Posted in FILM, MUSIC with tags , , , , , , , , , , , , , , , , , , on September 22, 2021 by dcairns

I think we can forgive Jack Coogan Sr. for calling his son a little punk, but maybe not for spending all his earnings as a child star, or for taking him to see a lynching. Anyway, dispel those thoughts from your minds because he’s now about to appear as an actor.

But let’s get back to where we left off. Maybe deduct a point from Chaplin for failing to give Edna a closeup when she discovers the note proving Jackie is her long-lost son. The emotion still comes across, so maybe it doesn’t matter. Add a point, but a weird one, for the fact that he has the insert shot of the note wobble about as if the hand holding it is in a state of high emotion. We won’t worry about the naked thumb that sways into view holding the paper — Edna is wearing gloves in the wide shot.

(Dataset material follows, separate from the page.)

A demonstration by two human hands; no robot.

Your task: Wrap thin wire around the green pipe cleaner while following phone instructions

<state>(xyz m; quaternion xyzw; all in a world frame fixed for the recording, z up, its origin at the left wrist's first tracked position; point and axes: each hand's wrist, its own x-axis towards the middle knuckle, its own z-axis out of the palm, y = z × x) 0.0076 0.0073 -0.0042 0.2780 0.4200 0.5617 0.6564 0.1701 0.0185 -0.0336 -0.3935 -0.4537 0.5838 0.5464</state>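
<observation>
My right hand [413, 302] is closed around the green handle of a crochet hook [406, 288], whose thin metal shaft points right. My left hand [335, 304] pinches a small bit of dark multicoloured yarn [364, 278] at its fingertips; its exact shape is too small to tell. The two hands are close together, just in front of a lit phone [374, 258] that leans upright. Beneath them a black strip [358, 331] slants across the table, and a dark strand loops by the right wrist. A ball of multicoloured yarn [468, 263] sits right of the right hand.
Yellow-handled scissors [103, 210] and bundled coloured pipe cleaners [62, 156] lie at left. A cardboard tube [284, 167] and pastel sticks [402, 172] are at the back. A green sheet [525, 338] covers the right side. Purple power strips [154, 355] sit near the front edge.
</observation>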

Charlie & Jackie have been forced to abandon their garret, as the law is after them — a rare instance of actual consequences for criminal action being depicted in a Chaplin film. Usually you just run away from the kops and your troubles are over. But now they know where he lives. The ever-versatile Henry Bergman makes his third appearance in this film as the lodging-house proprietor whose premises Charlie resorts to. Bergman is disguised with a long beard, but isn’t doing the full Jewish stereotype Leo White would have treated us to (and did).

Charlie has only a single coin to gain admission, so he has to do a Laughing Gravy with Jackie, smuggling the lad in through a window and keeping him concealed. Good comic suspense.

Jack Coogan Sr.’s face (and character) ideally suits him to the role of pickpocket, his thieving hand straying towards Charlie’s baggy pants even as the rest of him is seemingly asleep. Emerging from behind Charlie, it seems at first that he’s grown an extra arm, an anatomical illusion gag in line with Charlie’s own thieving hands routing in A DOG’S LIFE, or the dance of the bread rolls.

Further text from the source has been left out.